Exercise aim: When you transcribe the entries below, keep the wording exact and omit the pictures.

Dataset excerpts:
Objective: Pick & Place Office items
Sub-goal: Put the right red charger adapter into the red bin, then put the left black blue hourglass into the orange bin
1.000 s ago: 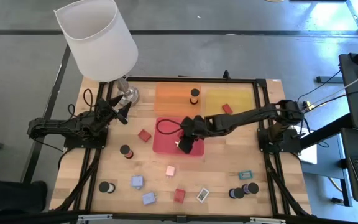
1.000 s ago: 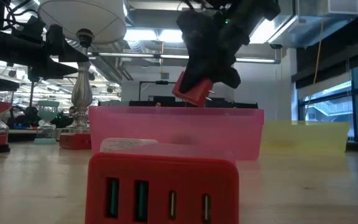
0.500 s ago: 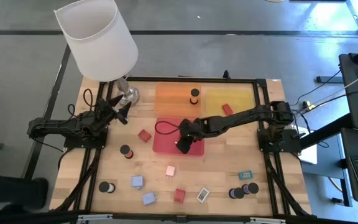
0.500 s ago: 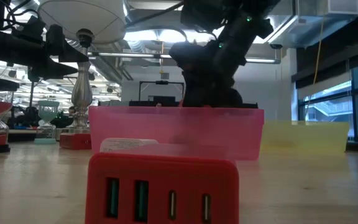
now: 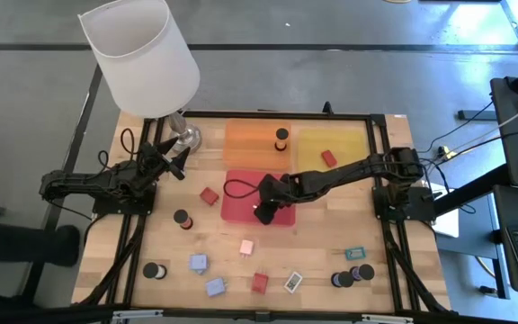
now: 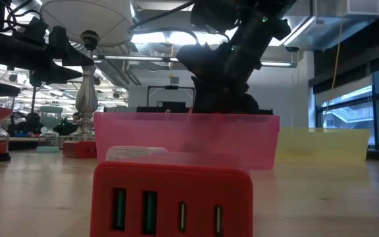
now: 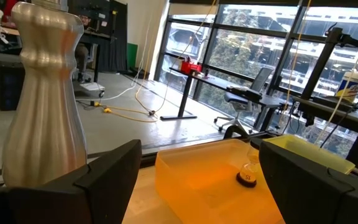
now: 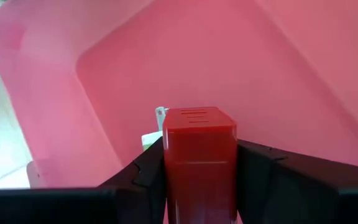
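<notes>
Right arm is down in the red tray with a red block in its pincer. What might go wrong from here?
1. The right pincer is shut on the red block low inside the red tray; a slow opening while retracting might drag the block back out.
2. A black cable loop lies across the tray beside the arm and may snag on the way up.
3. The left pincer, parked by the lamp base, poses no visible conflict.

Glossy plastic red block (image 8: 199,155) — translucent red tray (image 8: 303,81) — wooden table (image 5: 313,252).
</notes>
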Robot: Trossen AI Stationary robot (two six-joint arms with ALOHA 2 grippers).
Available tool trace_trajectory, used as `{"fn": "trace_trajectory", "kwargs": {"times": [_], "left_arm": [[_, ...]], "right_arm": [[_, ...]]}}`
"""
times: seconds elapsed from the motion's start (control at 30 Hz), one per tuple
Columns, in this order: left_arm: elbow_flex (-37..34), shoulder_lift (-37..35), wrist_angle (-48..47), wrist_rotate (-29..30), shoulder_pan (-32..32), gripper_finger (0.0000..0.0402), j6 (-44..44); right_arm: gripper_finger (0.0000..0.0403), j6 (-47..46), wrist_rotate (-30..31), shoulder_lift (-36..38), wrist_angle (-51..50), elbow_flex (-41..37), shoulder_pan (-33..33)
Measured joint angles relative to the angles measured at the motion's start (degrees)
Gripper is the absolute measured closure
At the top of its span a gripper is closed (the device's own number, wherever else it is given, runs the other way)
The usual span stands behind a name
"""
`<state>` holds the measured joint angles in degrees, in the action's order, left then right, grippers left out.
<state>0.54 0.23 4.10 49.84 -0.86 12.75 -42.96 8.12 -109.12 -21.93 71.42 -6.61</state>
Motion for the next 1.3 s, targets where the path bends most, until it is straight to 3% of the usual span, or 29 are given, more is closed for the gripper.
{"fn": "trace_trajectory", "kwargs": {"times": [0.53, 0.73, 1.13, 1.3], "left_arm": [[-0.02, 0.02, 0.0, 0.0, 0.0, 0.008, 0.0], [0.0, 0.01, 0.0, 0.0, 0.01, 0.008, 0.0], [-0.01, 0.0, 0.04, 0.0, 0.01, 0.008, 0.0], [-0.01, 0.0, -0.02, 0.0, 0.01, 0.008, 0.0]], "right_arm": [[0.017, -2.04, 0.0, -0.01, -0.04, 0.02, 0.02], [0.0151, -2.04, -0.1, 2.41, -2.83, 0.0, 0.24], [0.0164, -2.51, -0.2, 19.02, -24.4, 0.02, -4.2], [0.0165, -9.86, -3.2, 24.03, -37.17, 0.02, -9.74]]}}
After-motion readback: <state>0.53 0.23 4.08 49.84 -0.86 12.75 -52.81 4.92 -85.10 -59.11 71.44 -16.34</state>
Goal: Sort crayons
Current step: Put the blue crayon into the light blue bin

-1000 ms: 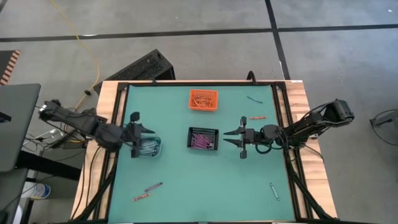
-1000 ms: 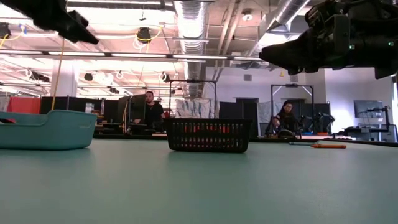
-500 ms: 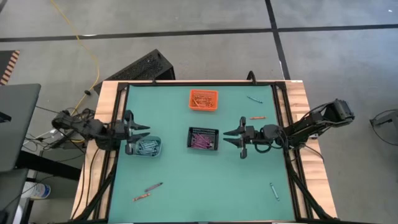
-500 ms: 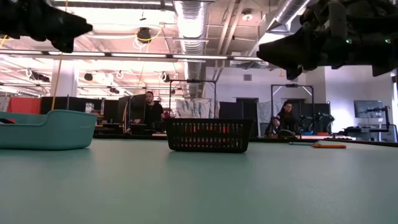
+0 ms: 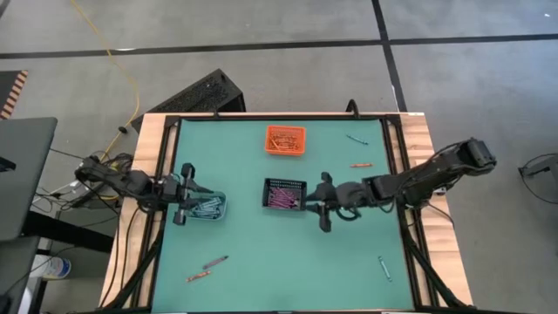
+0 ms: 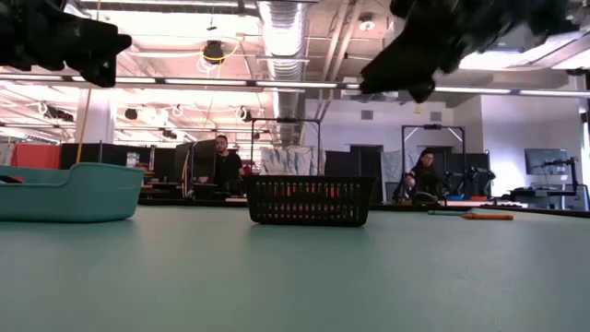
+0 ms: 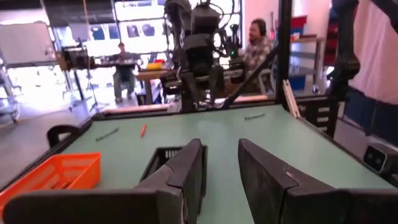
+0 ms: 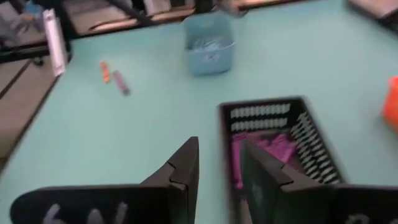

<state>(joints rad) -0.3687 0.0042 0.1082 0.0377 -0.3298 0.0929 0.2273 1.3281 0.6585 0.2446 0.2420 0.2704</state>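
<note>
Green bench [image 5: 261, 262]: crayons [image 5: 206, 268] lie loose, unsorted; right tool [image 5: 320, 203] by black bin [image 5: 285, 194] and left tool [image 5: 187, 192] both spread, empty.

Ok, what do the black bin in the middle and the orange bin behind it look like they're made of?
The black bin looks like moulded plastic, matte: its walls are a thin slotted lattice that light passes through. The orange bin also seems plastic, with a uniform bright colour and a thin rim; its side in the left wrist view shows similar slots. Neither shows a metallic shine, though that is a guess from looks alone.
</note>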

Response to this task:
Objective: Pick & Place Office items
Sub-goal: Put the right red charger adapter into the red bin, then put the left black blue hourglass into the orange bin
1.000 s ago: 
1.000 s ago: 
0.500 s ago: 
0.500 s ago: 
now: 
now: 
now: 
now: 
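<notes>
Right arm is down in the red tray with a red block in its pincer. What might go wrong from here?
1. The right pincer is shut on the red block low inside the red tray; a slow opening while retracting might drag the block back out.
2. A black cable loop lies across the tray beside the arm and may snag on the way up.
3. The left pincer, parked by the lamp base, poses no visible conflict.

Glossy plastic red block (image 8: 199,155) — translucent red tray (image 8: 303,81) — wooden table (image 5: 313,252).
</notes>
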Robot: Trossen AI Stationary robot (two six-joint arms with ALOHA 2 grippers).
Available tool trace_trajectory, used as `{"fn": "trace_trajectory", "kwargs": {"times": [_], "left_arm": [[_, ...]], "right_arm": [[_, ...]]}}`
"""
times: seconds elapsed from the motion's start (control at 30 Hz), one per tuple
Columns, in this order: left_arm: elbow_flex (-37..34), shoulder_lift (-37..35), wrist_angle (-48..47), wrist_rotate (-29..30), shoulder_pan (-32..32), gripper_finger (0.0000..0.0402), j6 (-44..44); right_arm: gripper_finger (0.0000..0.0403), j6 (-47..46), wrist_rotate (-30..31), shoulder_lift (-36..38), wrist_angle (-51..50), elbow_flex (-41..37), shoulder_pan (-33..33)
Measured joint angles relative to the angles measured at the motion's start (degrees)
Gripper is the absolute measured closure
At the top of its span a gripper is closed (the device's own number, wherever else it is given, runs the other way)
The usual span stands behind a name
"""
`<state>` holds the measured joint angles in degrees, in the action's order, left then right, grippers left out.
<state>0.54 0.23 4.10 49.84 -0.86 12.75 -42.96 8.12 -109.12 -21.93 71.42 -6.61</state>
Motion for the next 1.3 s, targets where the path bends most, until it is straight to 3% of the usual span, or 29 are given, more is closed for the gripper.
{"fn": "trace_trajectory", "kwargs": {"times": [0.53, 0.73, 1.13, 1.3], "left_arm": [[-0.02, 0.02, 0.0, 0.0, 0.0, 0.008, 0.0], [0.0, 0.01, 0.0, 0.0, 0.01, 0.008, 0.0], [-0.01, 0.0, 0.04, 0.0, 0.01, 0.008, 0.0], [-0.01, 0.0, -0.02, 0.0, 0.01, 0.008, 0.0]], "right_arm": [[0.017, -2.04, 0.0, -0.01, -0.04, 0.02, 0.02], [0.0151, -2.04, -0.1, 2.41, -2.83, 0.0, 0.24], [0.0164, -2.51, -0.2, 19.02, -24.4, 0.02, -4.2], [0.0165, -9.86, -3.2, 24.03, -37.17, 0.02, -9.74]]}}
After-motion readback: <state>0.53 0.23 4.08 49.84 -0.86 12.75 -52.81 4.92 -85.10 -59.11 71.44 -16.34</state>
Goal: Sort crayons
Current step: Put the blue crayon into the light blue bin

-1000 ms: 
-1000 ms: 
-500 ms: 
-500 ms: 
+0 ms: 
+0 ms: 
+0 ms: 
+0 ms: 

<state>(joints rad) -0.3687 0.0042 0.1082 0.0377 -0.3298 0.0929 0.2273 1.3281 0.6585 0.2446 0.2420 0.2704</state>
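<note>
Green bench [image 5: 261, 262]: crayons [image 5: 206, 268] lie loose, unsorted; right tool [image 5: 320, 203] by black bin [image 5: 285, 194] and left tool [image 5: 187, 192] both spread, empty.

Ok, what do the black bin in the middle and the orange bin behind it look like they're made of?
The black bin looks like moulded plastic, matte: its walls are a thin slotted lattice that light passes through. The orange bin also seems plastic, with a uniform bright colour and a thin rim; its side in the left wrist view shows similar slots. Neither shows a metallic shine, though that is a guess from looks alone.
</note>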

What was produced is the complete output.